I 'd been doing it for almost two months already, and I 'd misplaced the number of men I 'd made love with. I didn't want to know, but it needed to be a lot. I 'd made a great deal of cash too. Method too much for a ninth grader to spend, even after Deke took his cut. He charged 300 dollars an hour for me, or 500 dollars for 2. Selecting me up at school was worth an additional 200, which I believed was absurd, but you 'd marvel the number of men wanted exactly that. Like it proved beyond a doubt that they were getting the real deal, an underage slut to draw and fuck . These were all older men too, like my papa's age, or more typically even older, in their 40's and 50's mostly. He stated that was generous since he was my supervisor, my agent, my security guy, my marketing and transportation all rolled into one. He purchased my clothes and the stuff I need to work, like prophylactics and lube and junk like that.

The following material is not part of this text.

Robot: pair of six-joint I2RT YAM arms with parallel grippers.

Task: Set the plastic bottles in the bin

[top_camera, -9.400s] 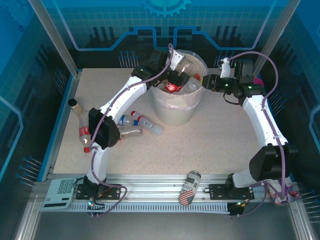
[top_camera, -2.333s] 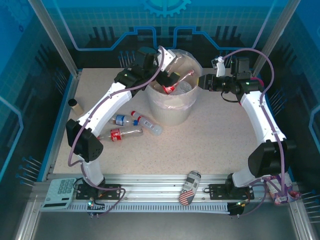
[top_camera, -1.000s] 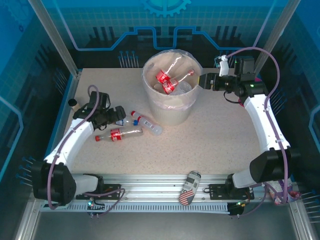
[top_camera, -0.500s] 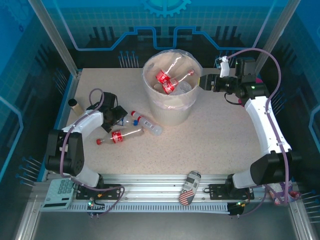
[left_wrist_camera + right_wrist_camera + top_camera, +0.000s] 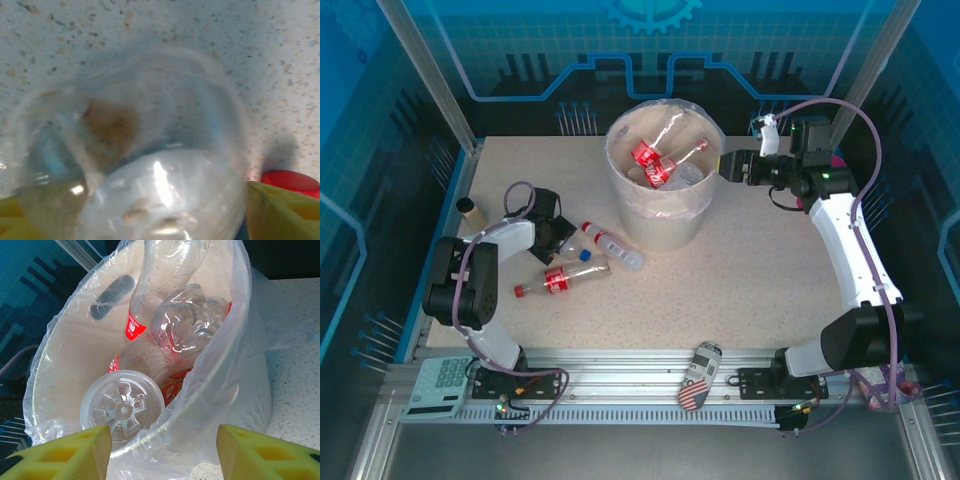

It was more like acting than anything else since I had to really like these men for an hour or 2. I had to act more youthful sometimes too, as a little woman maybe eleven or twelve years old; however never older. I liked acting though and I believe I had a genuine talent for it.
The males liked me for a little bit, although some of them enjoyed me for genuine and asked me if I 'd wed them, or at least come back to their cities and live with them. They were in love with who I pretended to be for that brief time we were together, that's all, and while part of me felt lonely since I understood it wasn't truly me they liked, primarily I felt a little safer that way. Like a person who loved me would not harm me, you understand? I 'd had sex with like fifty people or something, many of them wanting me to call them Daddy while we did it. Some of them wanted to call me by a various name, their daughter's name, or a niece or the little lady next door maybe.
I might close my eyes and think of the guy who was making love to me truly was my papa. I could talk to him, inform him I enjoyed him, how he made me feel unique and developed and enjoyed. I was falling in love, in grown-up love, and I couldn't help it.